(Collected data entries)
________________

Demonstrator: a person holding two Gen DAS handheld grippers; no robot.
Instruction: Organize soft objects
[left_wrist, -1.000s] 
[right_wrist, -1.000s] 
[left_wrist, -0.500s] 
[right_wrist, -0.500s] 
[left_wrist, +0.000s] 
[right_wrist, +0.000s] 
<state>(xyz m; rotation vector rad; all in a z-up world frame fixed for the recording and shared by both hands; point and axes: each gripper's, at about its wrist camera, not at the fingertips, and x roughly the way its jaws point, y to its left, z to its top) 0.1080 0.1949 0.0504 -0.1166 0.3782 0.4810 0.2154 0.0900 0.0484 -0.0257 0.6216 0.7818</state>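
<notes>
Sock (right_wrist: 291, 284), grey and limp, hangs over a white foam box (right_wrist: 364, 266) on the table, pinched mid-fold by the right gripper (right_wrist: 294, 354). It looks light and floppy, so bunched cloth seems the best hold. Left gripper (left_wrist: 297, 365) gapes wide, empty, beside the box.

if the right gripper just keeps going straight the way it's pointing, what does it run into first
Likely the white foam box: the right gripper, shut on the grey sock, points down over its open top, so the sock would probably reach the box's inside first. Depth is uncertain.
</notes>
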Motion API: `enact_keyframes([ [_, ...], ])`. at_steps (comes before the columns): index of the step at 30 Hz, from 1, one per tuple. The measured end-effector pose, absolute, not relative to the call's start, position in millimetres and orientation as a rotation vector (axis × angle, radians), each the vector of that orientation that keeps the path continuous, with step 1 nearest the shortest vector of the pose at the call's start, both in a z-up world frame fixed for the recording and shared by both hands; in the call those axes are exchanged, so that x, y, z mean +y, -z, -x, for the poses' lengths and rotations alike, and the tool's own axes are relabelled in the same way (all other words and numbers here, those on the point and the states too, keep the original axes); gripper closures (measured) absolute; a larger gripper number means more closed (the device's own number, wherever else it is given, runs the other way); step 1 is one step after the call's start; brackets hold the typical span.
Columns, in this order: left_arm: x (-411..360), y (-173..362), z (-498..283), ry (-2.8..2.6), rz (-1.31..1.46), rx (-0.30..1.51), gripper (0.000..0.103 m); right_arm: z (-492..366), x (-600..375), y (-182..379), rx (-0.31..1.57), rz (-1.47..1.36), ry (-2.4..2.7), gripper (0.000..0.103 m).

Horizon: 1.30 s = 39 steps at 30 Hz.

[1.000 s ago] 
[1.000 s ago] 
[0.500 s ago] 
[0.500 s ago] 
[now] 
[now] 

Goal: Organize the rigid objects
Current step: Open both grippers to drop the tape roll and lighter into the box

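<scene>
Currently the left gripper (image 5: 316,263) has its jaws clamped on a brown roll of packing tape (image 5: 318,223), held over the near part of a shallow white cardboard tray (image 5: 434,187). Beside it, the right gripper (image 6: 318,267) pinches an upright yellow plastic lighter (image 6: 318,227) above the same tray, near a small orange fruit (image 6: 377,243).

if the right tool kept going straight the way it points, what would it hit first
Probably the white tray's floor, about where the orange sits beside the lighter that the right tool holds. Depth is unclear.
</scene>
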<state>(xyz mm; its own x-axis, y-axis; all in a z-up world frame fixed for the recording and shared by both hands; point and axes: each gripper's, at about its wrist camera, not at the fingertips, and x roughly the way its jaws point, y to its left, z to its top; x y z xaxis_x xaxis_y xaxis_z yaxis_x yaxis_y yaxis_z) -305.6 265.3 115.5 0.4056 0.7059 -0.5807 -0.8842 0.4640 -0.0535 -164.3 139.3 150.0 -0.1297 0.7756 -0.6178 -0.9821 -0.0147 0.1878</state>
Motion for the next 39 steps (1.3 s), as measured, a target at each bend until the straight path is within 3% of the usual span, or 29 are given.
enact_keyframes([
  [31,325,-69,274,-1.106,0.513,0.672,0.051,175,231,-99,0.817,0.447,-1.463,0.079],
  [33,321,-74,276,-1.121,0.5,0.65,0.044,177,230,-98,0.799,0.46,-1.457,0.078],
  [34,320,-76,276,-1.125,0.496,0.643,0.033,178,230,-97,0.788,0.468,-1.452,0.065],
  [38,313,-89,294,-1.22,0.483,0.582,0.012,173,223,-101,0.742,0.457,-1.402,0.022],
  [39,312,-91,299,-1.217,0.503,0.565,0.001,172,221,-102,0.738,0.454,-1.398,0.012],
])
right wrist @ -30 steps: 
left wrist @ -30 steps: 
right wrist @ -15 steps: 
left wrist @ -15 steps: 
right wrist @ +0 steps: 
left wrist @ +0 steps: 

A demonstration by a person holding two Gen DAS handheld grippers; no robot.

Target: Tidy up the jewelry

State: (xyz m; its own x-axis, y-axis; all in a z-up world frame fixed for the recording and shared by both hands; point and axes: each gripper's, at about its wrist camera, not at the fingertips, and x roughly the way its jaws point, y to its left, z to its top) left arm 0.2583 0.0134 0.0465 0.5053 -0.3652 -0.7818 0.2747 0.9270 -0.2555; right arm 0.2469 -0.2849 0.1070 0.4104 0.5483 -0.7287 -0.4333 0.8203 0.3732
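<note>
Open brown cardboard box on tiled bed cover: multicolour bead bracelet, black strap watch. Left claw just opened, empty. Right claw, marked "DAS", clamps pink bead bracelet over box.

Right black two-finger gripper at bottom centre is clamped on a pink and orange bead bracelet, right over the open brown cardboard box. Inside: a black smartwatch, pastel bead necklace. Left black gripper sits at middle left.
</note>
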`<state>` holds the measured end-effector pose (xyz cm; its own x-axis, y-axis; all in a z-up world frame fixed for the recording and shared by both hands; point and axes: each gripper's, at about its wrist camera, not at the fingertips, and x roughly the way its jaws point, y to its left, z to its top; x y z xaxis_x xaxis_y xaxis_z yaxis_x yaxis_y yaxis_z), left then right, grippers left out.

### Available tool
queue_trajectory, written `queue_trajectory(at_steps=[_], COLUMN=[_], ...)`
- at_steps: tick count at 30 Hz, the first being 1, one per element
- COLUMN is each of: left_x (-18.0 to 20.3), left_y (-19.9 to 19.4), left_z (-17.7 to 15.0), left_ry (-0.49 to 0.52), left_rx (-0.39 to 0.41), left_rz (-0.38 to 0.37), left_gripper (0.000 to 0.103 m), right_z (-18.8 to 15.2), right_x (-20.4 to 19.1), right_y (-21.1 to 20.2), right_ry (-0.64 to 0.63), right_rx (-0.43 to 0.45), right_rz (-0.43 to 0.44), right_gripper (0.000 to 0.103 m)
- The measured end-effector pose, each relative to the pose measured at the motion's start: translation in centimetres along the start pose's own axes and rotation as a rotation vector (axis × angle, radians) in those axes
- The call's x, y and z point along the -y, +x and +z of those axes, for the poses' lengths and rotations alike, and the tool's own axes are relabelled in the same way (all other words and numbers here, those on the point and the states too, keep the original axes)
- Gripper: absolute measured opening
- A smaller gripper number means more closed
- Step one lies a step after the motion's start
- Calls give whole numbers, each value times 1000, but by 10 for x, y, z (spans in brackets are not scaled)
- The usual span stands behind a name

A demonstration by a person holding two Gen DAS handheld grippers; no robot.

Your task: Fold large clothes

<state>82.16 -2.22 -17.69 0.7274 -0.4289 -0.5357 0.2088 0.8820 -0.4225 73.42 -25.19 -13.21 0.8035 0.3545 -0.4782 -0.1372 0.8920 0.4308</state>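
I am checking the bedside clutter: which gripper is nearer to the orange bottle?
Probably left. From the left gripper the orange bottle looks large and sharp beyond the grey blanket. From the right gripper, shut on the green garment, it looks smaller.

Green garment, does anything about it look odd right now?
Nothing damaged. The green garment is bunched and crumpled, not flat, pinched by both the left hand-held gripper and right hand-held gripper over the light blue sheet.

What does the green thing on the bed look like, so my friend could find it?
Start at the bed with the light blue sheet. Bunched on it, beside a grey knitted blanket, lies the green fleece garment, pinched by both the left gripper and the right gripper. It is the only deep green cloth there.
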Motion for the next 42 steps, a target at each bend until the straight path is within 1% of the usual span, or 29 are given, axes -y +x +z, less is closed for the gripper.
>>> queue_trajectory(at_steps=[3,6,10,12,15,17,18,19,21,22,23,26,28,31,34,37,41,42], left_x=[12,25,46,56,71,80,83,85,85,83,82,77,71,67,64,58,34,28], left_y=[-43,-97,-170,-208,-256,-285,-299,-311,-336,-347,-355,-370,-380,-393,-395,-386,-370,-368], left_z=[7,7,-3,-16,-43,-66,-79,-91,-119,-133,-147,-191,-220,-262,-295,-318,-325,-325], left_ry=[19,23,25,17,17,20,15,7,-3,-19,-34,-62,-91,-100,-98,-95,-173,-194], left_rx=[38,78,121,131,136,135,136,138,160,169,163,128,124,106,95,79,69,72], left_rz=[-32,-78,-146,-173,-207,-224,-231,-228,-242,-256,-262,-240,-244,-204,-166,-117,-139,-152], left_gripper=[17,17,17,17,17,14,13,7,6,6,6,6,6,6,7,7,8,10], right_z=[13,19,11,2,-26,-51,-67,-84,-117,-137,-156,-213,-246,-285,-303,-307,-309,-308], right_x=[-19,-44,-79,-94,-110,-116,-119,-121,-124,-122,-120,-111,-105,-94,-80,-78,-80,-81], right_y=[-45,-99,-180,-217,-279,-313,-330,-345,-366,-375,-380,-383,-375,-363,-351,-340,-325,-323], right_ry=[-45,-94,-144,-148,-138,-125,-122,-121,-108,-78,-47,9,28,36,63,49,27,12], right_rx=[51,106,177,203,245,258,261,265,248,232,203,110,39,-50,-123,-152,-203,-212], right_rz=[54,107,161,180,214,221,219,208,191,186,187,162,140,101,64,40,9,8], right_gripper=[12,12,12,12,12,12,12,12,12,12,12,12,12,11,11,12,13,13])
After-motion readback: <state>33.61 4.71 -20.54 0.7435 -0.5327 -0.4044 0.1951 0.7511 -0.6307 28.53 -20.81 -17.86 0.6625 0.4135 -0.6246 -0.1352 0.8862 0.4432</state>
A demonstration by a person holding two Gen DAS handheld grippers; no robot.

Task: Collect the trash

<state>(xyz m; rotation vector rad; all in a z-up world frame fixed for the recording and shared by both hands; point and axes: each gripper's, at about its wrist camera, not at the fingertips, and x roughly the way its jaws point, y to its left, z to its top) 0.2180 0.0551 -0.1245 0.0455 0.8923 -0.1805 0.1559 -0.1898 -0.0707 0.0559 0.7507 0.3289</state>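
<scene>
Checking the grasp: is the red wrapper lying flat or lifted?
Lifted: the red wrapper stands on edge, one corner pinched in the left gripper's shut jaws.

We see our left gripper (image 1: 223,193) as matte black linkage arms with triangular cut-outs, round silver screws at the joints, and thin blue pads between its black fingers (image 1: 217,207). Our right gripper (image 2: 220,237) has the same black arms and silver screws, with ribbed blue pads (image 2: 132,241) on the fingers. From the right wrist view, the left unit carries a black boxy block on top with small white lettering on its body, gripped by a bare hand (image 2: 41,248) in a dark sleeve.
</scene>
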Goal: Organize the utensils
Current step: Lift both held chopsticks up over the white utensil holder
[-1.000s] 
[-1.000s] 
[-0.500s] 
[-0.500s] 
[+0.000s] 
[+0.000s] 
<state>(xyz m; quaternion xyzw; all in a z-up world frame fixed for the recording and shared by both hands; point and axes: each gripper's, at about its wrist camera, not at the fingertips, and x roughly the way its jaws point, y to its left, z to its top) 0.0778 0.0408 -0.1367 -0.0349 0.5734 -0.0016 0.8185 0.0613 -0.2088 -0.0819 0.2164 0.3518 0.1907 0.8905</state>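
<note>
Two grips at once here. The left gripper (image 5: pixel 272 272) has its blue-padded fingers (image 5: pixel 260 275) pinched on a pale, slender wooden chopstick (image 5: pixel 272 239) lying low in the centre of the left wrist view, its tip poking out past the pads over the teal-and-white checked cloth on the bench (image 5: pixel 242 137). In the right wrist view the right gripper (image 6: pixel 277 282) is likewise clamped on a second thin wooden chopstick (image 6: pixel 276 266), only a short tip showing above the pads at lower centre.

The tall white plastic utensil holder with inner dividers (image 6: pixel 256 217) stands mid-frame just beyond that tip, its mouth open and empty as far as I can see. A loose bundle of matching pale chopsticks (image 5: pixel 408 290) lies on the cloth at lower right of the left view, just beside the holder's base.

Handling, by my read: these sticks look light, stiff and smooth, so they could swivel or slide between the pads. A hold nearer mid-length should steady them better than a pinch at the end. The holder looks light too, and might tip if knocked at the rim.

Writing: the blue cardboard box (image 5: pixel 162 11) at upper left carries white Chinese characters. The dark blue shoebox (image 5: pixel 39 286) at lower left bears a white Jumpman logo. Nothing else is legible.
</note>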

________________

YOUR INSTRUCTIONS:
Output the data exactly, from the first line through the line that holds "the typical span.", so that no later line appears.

PROBLEM SOLUTION:
Demonstrator: a person holding two Gen DAS handheld grippers; no robot.
Instruction: Organize soft objects
[left_wrist, -1.000s] 
[right_wrist, -1.000s] 
[left_wrist, -0.500s] 
[right_wrist, -0.500s] 
[left_wrist, +0.000s] 
[right_wrist, +0.000s] 
<state>(xyz m; rotation vector rad; all in a z-up world frame fixed for the recording and shared by both hands; point and axes: each gripper's, at about its wrist camera, not at the fingertips, and x roughly the way its jaws point, y to its left, z to its top) 0.1080 0.1949 0.0504 -0.1166 0.3782 0.4810 0.2154 0.0900 0.0484 -0.0257 0.6216 0.7818</state>
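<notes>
Sock (right_wrist: 291, 284), grey and limp, hangs over a white foam box (right_wrist: 364, 266) on the table, pinched mid-fold by the right gripper (right_wrist: 294, 354). It looks light and floppy, so bunched cloth seems the best hold. Left gripper (left_wrist: 297, 365) gapes wide, empty, beside the box.

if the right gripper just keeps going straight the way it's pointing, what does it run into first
Likely the white foam box: the right gripper, shut on the grey sock, points down over its open top, so the sock would probably reach the box's inside first. Depth is uncertain.
</notes>
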Motion API: `enact_keyframes([ [_, ...], ])`. at_steps (comes before the columns): index of the step at 30 Hz, from 1, one per tuple. The measured end-effector pose, absolute, not relative to the call's start, position in millimetres and orientation as a rotation vector (axis × angle, radians), each the vector of that orientation that keeps the path continuous, with step 1 nearest the shortest vector of the pose at the call's start, both in a z-up world frame fixed for the recording and shared by both hands; in the call those axes are exchanged, so that x, y, z mean +y, -z, -x, for the poses' lengths and rotations alike, and the tool's own axes are relabelled in the same way (all other words and numbers here, those on the point and the states too, keep the original axes); gripper closures (measured) absolute; a larger gripper number means more closed (the device's own number, wherever else it is given, runs the other way); step 1 is one step after the call's start; brackets hold the typical span.

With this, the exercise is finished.